6.2 Attributes and Methods

The following attributes and methods are defined for spmatrix objects.

V

A single-column dense matrix containing the numerical values of the nonzero entries in column-major order. Making an assignment to the attribute is an efficient way of changing the values of the sparse matrix, without changing the sparsity pattern.

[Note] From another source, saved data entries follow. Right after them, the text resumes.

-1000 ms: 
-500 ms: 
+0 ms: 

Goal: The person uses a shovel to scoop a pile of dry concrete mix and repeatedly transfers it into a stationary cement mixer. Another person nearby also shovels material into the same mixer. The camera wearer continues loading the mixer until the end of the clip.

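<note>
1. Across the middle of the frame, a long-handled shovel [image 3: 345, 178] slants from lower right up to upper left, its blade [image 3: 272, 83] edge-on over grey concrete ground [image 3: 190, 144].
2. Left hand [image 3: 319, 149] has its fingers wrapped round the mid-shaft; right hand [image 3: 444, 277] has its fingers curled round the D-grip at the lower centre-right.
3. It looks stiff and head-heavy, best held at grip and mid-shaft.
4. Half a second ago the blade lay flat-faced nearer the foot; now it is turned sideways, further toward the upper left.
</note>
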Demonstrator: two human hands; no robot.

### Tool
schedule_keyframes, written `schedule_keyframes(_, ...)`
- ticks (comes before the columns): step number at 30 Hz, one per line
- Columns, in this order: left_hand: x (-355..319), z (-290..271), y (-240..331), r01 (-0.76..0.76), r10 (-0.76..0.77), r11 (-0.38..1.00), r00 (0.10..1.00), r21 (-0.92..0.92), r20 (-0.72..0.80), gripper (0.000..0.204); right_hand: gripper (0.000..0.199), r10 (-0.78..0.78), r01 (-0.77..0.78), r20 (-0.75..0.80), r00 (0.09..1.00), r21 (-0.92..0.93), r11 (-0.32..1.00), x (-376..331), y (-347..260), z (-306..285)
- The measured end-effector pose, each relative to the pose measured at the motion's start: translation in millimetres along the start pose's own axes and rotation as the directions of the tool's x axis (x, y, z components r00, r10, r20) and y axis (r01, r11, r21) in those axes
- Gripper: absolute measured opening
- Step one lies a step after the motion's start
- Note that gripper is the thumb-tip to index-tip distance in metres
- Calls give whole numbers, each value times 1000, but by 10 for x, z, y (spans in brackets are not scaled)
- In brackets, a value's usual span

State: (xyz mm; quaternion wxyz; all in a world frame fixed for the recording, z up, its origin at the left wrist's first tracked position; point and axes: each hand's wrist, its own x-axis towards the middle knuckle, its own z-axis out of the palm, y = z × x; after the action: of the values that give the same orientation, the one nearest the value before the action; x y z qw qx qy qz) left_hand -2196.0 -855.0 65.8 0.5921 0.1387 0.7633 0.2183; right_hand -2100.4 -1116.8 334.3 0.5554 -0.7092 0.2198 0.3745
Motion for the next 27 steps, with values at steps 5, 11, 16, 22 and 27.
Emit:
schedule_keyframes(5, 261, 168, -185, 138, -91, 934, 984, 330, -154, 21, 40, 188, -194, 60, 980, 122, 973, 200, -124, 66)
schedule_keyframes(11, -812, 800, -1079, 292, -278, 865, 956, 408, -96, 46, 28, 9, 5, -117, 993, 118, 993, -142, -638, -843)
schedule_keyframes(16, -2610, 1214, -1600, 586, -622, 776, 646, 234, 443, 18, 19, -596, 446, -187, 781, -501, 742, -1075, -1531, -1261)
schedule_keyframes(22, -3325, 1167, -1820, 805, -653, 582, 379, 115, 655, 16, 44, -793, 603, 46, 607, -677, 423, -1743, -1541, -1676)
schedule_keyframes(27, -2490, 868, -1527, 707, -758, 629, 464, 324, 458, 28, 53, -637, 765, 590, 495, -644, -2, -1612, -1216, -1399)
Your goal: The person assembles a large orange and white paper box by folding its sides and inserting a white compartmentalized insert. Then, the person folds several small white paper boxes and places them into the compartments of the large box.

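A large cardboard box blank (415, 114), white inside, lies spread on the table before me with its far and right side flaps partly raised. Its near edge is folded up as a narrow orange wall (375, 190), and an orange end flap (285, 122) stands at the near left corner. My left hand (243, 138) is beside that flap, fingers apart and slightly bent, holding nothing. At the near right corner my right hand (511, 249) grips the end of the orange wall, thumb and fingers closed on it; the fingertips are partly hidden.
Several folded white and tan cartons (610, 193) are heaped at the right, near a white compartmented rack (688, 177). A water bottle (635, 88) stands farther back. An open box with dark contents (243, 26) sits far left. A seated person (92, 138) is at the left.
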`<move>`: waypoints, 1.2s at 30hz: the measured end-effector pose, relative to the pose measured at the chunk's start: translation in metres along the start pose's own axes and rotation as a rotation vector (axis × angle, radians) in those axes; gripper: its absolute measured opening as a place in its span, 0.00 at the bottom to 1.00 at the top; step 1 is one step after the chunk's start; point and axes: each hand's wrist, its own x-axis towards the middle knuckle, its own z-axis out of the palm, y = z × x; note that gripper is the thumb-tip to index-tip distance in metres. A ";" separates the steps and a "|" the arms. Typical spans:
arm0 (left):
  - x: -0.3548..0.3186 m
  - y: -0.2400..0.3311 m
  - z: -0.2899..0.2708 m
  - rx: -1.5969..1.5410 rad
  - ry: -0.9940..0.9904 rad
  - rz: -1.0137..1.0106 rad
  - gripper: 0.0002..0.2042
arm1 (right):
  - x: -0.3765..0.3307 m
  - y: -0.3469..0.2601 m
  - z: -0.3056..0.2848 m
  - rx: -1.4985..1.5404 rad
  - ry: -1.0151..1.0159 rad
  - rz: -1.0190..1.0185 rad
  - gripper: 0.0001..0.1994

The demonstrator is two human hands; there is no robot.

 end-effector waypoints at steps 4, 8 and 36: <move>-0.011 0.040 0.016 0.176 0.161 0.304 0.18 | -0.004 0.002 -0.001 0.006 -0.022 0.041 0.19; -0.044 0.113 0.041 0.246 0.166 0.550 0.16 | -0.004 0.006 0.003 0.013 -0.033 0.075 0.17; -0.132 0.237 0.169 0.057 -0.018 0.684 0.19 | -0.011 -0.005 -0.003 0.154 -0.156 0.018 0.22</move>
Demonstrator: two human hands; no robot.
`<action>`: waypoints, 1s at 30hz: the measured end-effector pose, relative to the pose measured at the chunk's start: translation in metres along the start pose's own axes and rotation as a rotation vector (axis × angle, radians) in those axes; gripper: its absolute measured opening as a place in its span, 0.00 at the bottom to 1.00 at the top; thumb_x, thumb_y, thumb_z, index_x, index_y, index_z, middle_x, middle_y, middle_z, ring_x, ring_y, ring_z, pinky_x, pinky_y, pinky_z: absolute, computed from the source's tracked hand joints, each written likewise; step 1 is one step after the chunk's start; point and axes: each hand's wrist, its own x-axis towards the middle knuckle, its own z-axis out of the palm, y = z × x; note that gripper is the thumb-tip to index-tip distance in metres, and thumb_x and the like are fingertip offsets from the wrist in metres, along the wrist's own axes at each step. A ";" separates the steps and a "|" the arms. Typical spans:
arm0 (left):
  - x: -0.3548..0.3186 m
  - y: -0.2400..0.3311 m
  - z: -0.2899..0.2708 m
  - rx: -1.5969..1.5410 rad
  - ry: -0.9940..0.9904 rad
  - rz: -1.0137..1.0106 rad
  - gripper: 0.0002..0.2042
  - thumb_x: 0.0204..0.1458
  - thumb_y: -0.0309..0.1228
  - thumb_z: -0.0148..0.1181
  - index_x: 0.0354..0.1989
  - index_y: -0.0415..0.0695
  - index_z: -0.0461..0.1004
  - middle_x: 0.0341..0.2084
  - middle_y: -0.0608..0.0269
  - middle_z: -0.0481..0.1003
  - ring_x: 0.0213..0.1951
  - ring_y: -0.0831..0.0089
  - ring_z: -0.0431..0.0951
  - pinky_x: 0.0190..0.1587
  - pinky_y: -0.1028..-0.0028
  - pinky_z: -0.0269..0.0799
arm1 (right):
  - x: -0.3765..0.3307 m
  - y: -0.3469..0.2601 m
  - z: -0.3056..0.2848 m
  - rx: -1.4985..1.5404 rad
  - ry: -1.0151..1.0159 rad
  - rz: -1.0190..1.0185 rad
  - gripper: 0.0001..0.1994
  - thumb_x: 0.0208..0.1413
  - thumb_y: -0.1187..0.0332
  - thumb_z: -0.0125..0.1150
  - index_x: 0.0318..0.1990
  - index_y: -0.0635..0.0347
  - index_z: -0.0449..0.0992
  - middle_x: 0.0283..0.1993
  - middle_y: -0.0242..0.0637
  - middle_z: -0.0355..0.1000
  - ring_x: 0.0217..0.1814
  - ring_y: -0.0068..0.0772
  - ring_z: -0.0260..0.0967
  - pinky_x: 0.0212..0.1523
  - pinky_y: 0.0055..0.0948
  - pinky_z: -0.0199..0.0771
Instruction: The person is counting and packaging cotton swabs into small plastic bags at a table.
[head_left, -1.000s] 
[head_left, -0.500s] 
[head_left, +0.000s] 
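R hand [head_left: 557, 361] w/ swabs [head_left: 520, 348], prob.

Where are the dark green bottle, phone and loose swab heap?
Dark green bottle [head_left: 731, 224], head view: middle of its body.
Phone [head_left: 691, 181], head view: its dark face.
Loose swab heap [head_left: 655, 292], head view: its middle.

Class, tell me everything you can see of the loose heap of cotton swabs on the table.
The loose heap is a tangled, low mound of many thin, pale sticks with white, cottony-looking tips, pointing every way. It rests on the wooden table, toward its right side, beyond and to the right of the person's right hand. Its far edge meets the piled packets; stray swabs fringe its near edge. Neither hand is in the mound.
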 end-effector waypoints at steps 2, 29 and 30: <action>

When the attribute V is read, a copy of V is returned, as a new dense matrix. (This implies, for example, that an indexed assignment ”A.V[I] = B” does not work, or at least cannot be used to modify A. Instead the attribute V will be read and returned as a new matrix; then the elements of this new matrix are modified.)

I

A single-column integer matrix with the row indices of the entries in V. A read-only attribute.

J

A single-column integer matrix with the column indices of the entries in V. A read-only attribute.

size

A tuple with the dimensions of the matrix. A read-only attribute.

CCS

A triplet (colptr, rowind, values) with the compressed-column-storage representation of the matrix. A read-only attribute. This attribute can be used to export sparse matrices to other packages such as MOSEK.

trans()

Returns the transpose of a sparse matrix as a new sparse matrix. One can also use A.T instead of A.trans().

ctrans()

Returns the complex conjugate transpose of a sparse matrix as a new sparse matrix. One can also use A.H instead of A.ctrans().

In the following example we take the elementwise square root of the matrix

    ⌊ 0  2  0  0  3 ⌋
    | 2  0  0  0  0 |
A = |⌈ 1  2  0  4  0 |⌉
      0  0  1  0  0
(6.2)

>>> from cvxopt.base import sqrt  
>>> A = spmatrix([2,1,2,2,1,3,4], [1,2,0,2,3,0,2], [0,0,1,1,2,3,3])  
>>> B = spmatrix(sqrt(A.V), A.I, A.J)  
>>> print B  
[    0      1.41e+00     0      1.73e+00]  
[ 1.41e+00     0         0         0    ]  
[ 1.00e+00  1.41e+00     0      2.00e+00]  
[    0         0      1.00e+00     0    ]

The next example below illustrates assignments to V.

>>> from cvxopt.base import spmatrix, matrix  
>>> A = spmatrix(range(5), [0,1,1,2,2], [0,0,1,1,2])  
>>> print A  
[ 0.00e+00     0         0    ]  
[ 1.00e+00  2.00e+00     0    ]  
[    0      3.00e+00  4.00e+00]  
>>> B = spmatrix(A.V, A.J, A.I, (4,4))  # transpose and add a zero row and column  
>>> print B  
[ 0.00e+00  1.00e+00     0         0    ]  
[    0      2.00e+00  3.00e+00     0    ]  
[    0         0      4.00e+00     0    ]  
[    0         0         0         0    ]  
>>> print matrix(B)  
[ 0.00e+00  1.00e+00  0.00e+00  0.00e+00]  
[ 0.00e+00  2.00e+00  3.00e+00  0.00e+00]  
[ 0.00e+00  0.00e+00  4.00e+00  0.00e+00]  
[ 0.00e+00  0.00e+00  0.00e+00  0.00e+00]  
>>> B.V = matrix([1., 7., 8., 6., 4.])   # assign new values to nonzero entries  
>>> print B  
[ 1.00e+00  7.00e+00     0         0    ]  
[    0      8.00e+00  6.00e+00     0    ]  
[    0         0      4.00e+00     0    ]  
[    0         0         0         0    ]  
>>> B.V += 1.0   # add 1 to the nonzero entries  
>>> print B  
[ 2.00e+00  8.00e+00     0         0    ]  
[    0      9.00e+00  7.00e+00     0    ]  
[    0         0      5.00e+00     0    ]  
[    0         0         0         0    ]

The V, I and J attributes can be used for reading sparse matrices from or writing them to binary files. Suppose we want to write the matrix A defined above to a binary file.

>>> f = open(’test.bin’,’w’)  
>>> A.V.tofile(f)  
>>> A.I.tofile(f)  
>>> A.J.tofile(f)  
>>> f.close()

A sparse matrix can be created from this file as follows.

>>> f = open(’test.bin’,’r’)  
>>> V = matrix(0.0, (5,1));  V.fromfile(f)  
>>> I = matrix(0, (5,1));  I.fromfile(f)  
>>> J = matrix(0, (5,1));  J.fromfile(f)  
>>> B = spmatrix(V, I, J)  
>>> print B  
[ 0.00e+00     0         0    ]  
[ 1.00e+00  2.00e+00     0    ]  
[    0      3.00e+00  4.00e+00]

Note that the pickle module provides a convenient alternative to this method.